I can see why it was done, but the end result was really bad for gaming, and especially bad for the kind of gaming that I enjoy. That's one (of two) big fat reasons why I'm not a huge fan of Paizo and their approach; they carried the torch of the player-centric power-gaming wicked build style of gaming that the OSR and 5e (to some degree) abandoned. Although 5e is migrating back to that model slowly but surely. Not because its good for the game, but because it juices sales somewhat in the short term. 

In any case, although it hardly needs be said that Eberron didn't invent these concepts, Eberron brought to d20 and to D&D overall several ideas that were absent from D&D. They were also kind of vague in fantasy and folklore and it was nice to have them, including concepts even that I use today in Old Night. The shifter race, more or less, is the genesis of my woodwose race, even though I use an old medieval word for the concept, they wouldn't exist without Eberron and it's shifters. The pseudomage is based in part on Massha, the "mechanic" from the M.Y.T.H. Inc. series of novels by Robert Asprin, but it probably wouldn't exist either without Eberron and it's plentiful low level magic, its magewrights, etc. I developed my own concept of pseudomages for my Eberron Remixed project first, and only then decided that they were a good enough fit for Old Night too. 

Sadly, I don't think Eberron does a great job of meeting its own promise, though. It was held back by having to be too D&D, when it was really deliberately reaching towards stuff that isn't... careful tactical combat in a dungeon. 
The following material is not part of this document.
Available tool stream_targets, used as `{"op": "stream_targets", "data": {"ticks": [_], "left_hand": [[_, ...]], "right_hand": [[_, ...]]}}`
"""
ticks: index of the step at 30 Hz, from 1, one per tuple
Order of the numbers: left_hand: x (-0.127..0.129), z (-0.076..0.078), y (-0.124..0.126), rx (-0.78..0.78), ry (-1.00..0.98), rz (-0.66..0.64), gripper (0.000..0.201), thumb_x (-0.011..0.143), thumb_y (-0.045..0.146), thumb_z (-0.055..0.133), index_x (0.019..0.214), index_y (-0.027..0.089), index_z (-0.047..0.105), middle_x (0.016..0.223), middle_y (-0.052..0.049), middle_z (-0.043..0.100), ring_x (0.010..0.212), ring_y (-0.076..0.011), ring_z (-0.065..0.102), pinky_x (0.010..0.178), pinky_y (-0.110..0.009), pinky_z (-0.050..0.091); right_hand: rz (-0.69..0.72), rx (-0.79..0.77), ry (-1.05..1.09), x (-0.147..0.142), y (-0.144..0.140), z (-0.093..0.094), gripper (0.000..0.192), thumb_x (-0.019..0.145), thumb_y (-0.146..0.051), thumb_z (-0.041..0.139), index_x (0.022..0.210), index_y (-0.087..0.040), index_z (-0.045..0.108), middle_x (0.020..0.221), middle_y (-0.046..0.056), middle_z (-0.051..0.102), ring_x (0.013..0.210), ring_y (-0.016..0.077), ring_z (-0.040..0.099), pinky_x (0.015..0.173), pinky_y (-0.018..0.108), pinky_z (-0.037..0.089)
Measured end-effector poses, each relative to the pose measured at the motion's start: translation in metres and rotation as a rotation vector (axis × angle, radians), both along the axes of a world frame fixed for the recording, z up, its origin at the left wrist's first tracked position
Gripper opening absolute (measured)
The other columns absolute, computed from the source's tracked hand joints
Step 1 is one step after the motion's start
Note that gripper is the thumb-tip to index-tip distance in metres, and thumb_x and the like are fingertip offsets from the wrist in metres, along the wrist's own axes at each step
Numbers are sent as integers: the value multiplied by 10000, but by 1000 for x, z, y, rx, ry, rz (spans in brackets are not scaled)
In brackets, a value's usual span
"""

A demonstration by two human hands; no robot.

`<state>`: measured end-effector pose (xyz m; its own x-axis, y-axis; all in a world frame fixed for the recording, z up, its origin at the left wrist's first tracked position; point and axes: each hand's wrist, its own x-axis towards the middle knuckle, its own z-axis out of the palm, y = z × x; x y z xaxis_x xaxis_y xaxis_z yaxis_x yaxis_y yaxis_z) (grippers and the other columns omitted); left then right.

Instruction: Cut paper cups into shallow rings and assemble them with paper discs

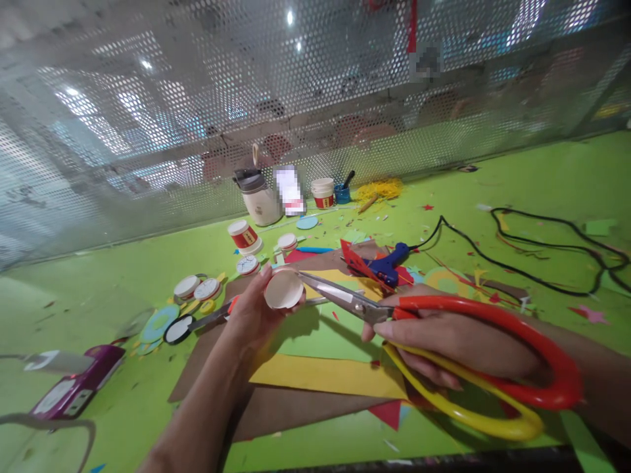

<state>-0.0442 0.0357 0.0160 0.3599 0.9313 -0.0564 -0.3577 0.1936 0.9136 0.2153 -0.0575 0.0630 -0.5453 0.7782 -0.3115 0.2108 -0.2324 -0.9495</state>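
Paper-cup base, a round tan cardboard disc (283, 290), pinched in left hand (254, 312), raised off the green bench (517, 190) so blades reach its edge. Right hand (444, 341) closed through red and yellow handles of large scissors (394, 312), blades meeting the disc. Blue glue gun (388, 265) beyond.

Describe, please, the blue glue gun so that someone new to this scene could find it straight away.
Start at the green table and follow the black cable leftward to its end. There lies the blue glue gun, on the brown paper just beyond the scissors in the right hand. It is the only thing with a cord among the paper scraps there.
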Motion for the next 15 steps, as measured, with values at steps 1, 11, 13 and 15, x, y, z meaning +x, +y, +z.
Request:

Anyway, I've got a list of books on my Freeport Trawl; but what am I thinking of re-reading in the near term from my physical game books? Let me make a quick and dirty little list:
  • Eberron Campaign Setting
  • Monster Manual II
  • Monster Manual III
  • Monster Manual IV
  • Monster Manual V
  • Fiend Folio (all 3e, of course)
  • Monster Compendium
  • Heroes of Horror
  • Expedition to Castle Ravenloft
  • Fiendish Codex I: Hordes of the Abyss
  • Fiendish Codex II: Tyrants of the Nine Hells
  • Libris Mortis
  • Stormwrack
  • Sharn: City of Towers
  • Secrets of Xen'drik
  • Secrets of Sarlona
  • Dragons of Eberron
  • City of Stormreach
  • the Eberron adventures (I think there were 5-6 of them)
  • Expanded Psionics Handbook
  • Complete Warrior
  • Complete Psionic
Most of those last titles are all Eberron stuff, obviously. And I may add more Eberron to that; when's the last time I read Races of Eberron or Dragonmarked or Forge of War? But I don't want to be as rigid on this list as I am on my Freeport Trawl, so this is just a vague roadmap of what I'll probably read. No doubt a few of those titles will fall off or get pushed back, and other titles will pop up that aren't on my radar right now, but which I'll end up wanting to read. And the order isn't meant to be indicative of anything. It's just a list, not an ordered list.